The UK food system after Brexit

Migrant workers are essential to our food system in the UK. So what will be the consequences post-Brexit?

More than any other sector, the UK’s food industry relies on migrant workers. Fruit pickers in the strawberry fields of Scotland, warehouses full of vegetable packers in the East of England, Lincolnshire factory line workers checking M&S chocolate eclairs, the cashier at the corner shop where you buy your milk, or the baristas at a London Pret a Manger. So many of these jobs are done by migrants.

Overall in the UK, migrants from the EU make up around 6% of our workforce. In food services (e.g. cafes) the proportion is 11% and in food manufacturing it’s 27%. No more than a sixth of seasonal agricultural work, like fruit-picking, is undertaken by British workers.

But the Government has made clear that these migrants do not feature in their vision of the UK’s future. The language and debate that has followed the referendum may be making this a reality long before our actual extrication from the EU – a recent survey of agricultural businesses found a dramatic change in the availability of EU labour’ in the last six months (3). So what happens to our food system without migrants?
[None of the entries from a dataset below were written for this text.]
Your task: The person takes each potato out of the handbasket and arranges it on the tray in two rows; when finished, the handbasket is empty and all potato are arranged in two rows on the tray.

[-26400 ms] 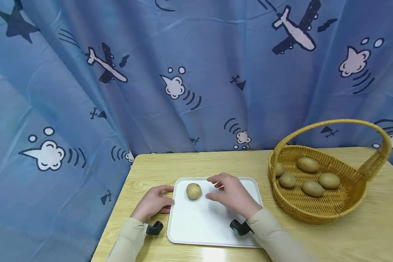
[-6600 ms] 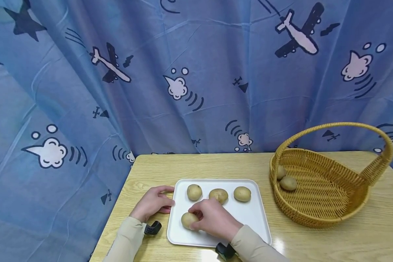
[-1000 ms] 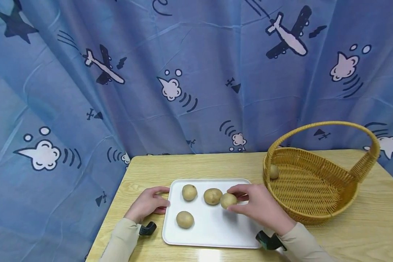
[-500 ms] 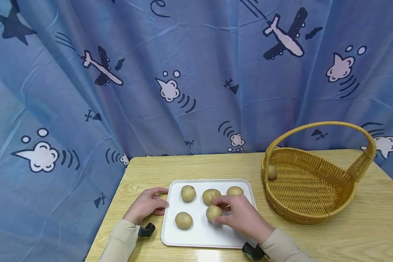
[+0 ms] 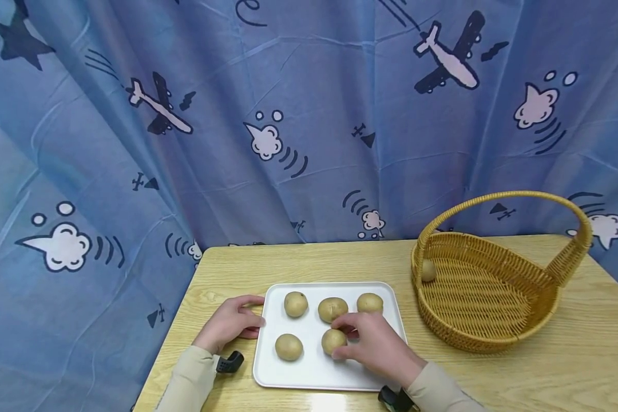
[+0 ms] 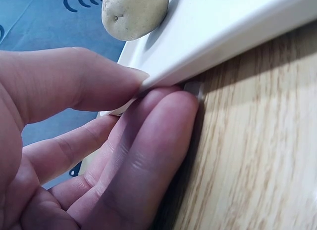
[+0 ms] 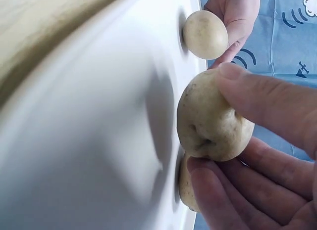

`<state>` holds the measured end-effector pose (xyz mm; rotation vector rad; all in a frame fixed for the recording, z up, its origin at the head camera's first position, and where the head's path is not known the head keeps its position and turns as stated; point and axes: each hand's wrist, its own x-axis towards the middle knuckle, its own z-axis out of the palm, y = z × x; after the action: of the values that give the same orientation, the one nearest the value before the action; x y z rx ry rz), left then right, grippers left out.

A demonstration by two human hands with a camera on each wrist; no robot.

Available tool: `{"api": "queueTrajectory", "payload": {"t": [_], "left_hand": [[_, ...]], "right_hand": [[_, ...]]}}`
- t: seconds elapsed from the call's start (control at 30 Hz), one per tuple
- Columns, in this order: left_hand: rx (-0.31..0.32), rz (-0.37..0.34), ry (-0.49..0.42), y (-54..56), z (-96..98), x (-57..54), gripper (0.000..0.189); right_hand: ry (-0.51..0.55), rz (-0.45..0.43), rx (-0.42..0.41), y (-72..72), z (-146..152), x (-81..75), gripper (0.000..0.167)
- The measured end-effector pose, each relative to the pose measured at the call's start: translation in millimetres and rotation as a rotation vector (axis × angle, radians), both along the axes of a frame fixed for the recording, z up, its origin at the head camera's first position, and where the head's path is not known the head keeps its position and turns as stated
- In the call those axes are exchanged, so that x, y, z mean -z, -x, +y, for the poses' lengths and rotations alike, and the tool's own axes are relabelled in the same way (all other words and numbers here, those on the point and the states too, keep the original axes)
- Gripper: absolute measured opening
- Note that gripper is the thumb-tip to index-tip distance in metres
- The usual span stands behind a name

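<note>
My right hand point(image 5: 373, 346) pinches a potato point(image 5: 334, 341) between thumb and fingertips, close over the middle of the white tray point(image 5: 309, 375). In the right wrist view the held potato point(image 7: 210, 116) shows small dimples, and its shadow falls on the tray beside it. At the tray's left edge, my left hand point(image 5: 230, 323) grips the rim. The left wrist view has that thumb point(image 6: 106, 84) on top of the rim and fingers below it. Behind the held potato lie a left potato point(image 5: 296, 304), a middle one point(image 5: 332, 309) and a right one point(image 5: 369, 303); another potato point(image 5: 289, 347) lies front left.
A wicker basket point(image 5: 486, 343) with a tall arched handle stands right of the tray, with one potato point(image 5: 428, 270) against its left wall. The wooden table point(image 5: 309, 263) ends at a blue curtain point(image 5: 319, 114) printed with planes and clouds.
Over the last second my right hand has carried the potato left and toward the front, lower over the tray. Since the earliest frame, potatoes have gone from basket to tray. The left hand stays put.
</note>
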<state>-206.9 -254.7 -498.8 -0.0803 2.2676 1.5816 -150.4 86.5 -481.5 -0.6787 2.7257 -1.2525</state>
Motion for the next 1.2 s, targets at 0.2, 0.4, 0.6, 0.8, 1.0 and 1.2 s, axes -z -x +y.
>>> {"api": "queueTrajectory", "payload": {"t": [0.2, 0.4, 0.6, 0.8, 1.0, 1.2], "left_hand": [[0.002, 0.001, 0.004, -0.3, -0.4, -0.6, 0.060], [0.000, 0.002, 0.005, 0.6, -0.6, 1.1, 0.060], [0.002, 0.000, 0.006, 0.6, -0.1, 0.7, 0.060], [0.002, 0.003, 0.008, 0.8, 1.0, -0.7, 0.059], [-0.005, 0.001, 0.014, -0.6, 1.4, -1.5, 0.059], [-0.005, 0.002, 0.011, -1.0, 1.2, -1.7, 0.059]], "right_hand": [[-0.020, 0.010, -0.003, -1.6, -0.5, -0.3, 0.037], [-0.038, 0.007, 0.001, -1.7, -1.8, 1.2, 0.038], [-0.039, 0.001, -0.002, -1.8, -1.8, 2.2, 0.039], [-0.042, -0.015, 0.000, -0.5, -1.4, 1.5, 0.041], [-0.017, -0.028, -0.012, -0.4, -1.3, 1.5, 0.046], [-0.032, -0.034, -0.007, -0.2, -2.1, 0.7, 0.046]]}}
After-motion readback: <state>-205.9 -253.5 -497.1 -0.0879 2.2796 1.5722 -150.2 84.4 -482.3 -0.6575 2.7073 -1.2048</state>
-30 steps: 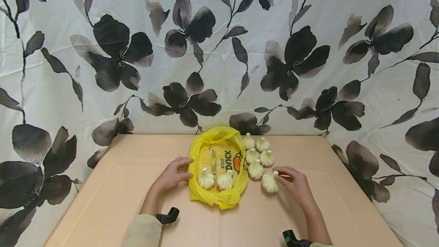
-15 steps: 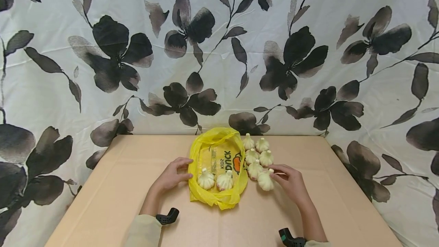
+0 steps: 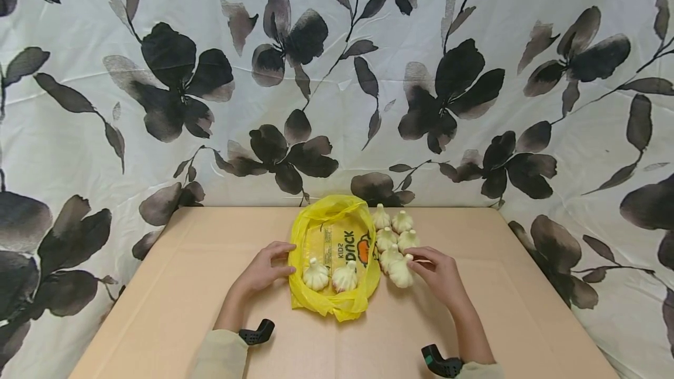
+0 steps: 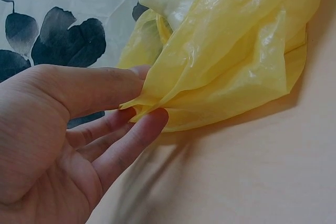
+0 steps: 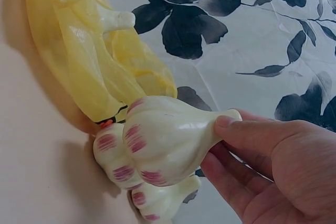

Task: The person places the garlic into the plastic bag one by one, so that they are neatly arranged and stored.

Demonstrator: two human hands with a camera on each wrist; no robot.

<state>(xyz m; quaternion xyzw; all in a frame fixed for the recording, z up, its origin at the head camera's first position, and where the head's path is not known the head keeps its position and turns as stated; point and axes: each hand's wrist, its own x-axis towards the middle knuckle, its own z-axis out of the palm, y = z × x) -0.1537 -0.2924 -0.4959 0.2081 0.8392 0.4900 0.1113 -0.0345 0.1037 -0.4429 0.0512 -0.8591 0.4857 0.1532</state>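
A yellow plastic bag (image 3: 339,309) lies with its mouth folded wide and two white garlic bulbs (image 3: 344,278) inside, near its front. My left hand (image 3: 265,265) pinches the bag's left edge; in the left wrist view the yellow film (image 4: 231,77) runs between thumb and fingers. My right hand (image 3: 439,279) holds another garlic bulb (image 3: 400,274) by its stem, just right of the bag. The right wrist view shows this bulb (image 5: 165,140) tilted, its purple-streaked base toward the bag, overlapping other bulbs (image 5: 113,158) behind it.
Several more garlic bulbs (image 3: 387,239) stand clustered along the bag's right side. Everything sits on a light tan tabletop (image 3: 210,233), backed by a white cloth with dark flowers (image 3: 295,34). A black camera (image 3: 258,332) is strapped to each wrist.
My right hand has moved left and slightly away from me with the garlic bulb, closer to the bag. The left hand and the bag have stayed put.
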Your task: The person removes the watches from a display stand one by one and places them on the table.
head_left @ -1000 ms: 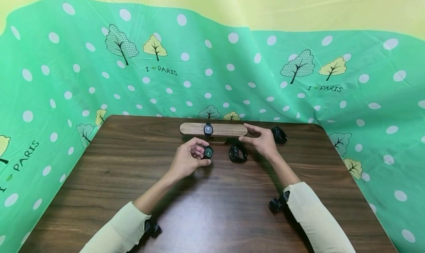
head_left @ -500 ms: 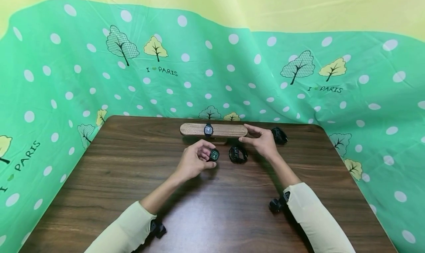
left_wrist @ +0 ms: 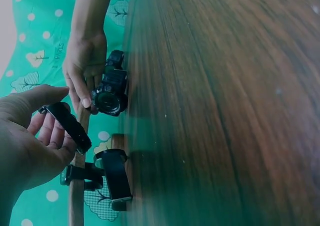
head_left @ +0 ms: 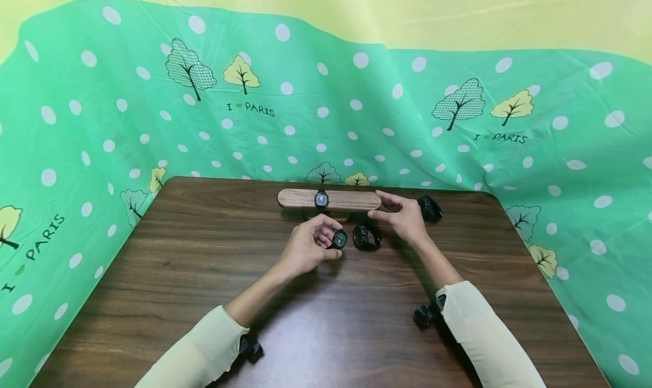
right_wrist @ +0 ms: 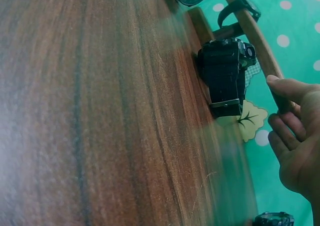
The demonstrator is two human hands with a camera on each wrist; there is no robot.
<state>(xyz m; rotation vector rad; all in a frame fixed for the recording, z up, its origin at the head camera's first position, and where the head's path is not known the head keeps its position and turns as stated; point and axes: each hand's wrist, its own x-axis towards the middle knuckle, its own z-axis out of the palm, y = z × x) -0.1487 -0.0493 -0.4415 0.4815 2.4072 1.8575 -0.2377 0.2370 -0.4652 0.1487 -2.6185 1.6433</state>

First of all, it is not feasible that the UK’s domestic population could or would fill this enormous gap. There’s a reason that these jobs are filled by migrants: they are often badly paid, difficult and, in some cases, exploitative. The business model in various parts of the food supply chain necessitates this type of precarious employment and for many migrants it is the least bad of the options they face.

The more likely outcome, then, is that business models will have to change. We may see a drive towards greater automation of particular tasks to obviate the need for cheap labour. Agri-robotics companies will see immigration controls as a market opportunity, while food manufacturers will suddenly find it relatively more profitable to invest in computerisation.

But not all businesses will have the capacity to invest in new ways of producing – they will face two options: merge with another business to survive, or cut losses and shut down. That would mean jobs disappearing in our biggest manufacturing sector, for British workers as well as migrants, and would leave us with larger, more powerful companies dominating what’s left.

Fruit and veg

Photo credit: Tavallai

Unless this scenario leads to astronomic productivity improvements it is more than likely that we will produce and process less food in the UK, importing more from other countries. Of course, this future scenario is also one in which trade is likely to be more expensive, with new barriers and tariffs potentially cropping up between us and Europe. Add to that the increased cost of imported inputs because of the fallen pound and you get a double whammy: a crippled industry and more expensive food.

Over the long term we can’t know exactly how the UK food system might reinvent itself, but the immediate prospects of an immigration crackdown are decidedly gloomy.

For the country as a whole, the possibility of an immigration crunch is an economic calamity and an affront to the hard-won openness and inclusivity that exists. But for the food system in particular it is life threatening. That’s why the deal we reach with the EU after our exit must continue to allow migrants to play their irreplaceable role in putting food on our table, and to enrich our economy and culture in so many other ways.

Fighting for the right of migrants to take up this employment is the right thing to do. But we must be clear that in many cases the jobs we are talking about are back-breaking, badly paid, precarious and highly exploitative. So at the same time as we argue that migrants should be free to continue to make their living and contribute to our economy, we must also recognise that these choices are not made entirely freely. These are difficult jobs that people generally do out of necessity, not passion. This is not an ideal system – we should be working towards a future in which all work can pay well, give people autonomy and feel meaningful. But the first step down that path does not involve depriving migrants of economic opportunities; the first step is organising with those workers to demand better conditions.

That’s why our post-Brexit deal must, above all, have respect for migrants. Respect for the contribution they make to our economy, and respect for them as humans that deserve to work with dignity. That is why the New Economics Foundation is supporting One Day Without Us – a national day of action on Monday 20th February 2017 in support of migrants living, working, and studying in this country. It is in all of our interests to encourage the contribution they make to the UK while fighting together to improve working conditions for everyone.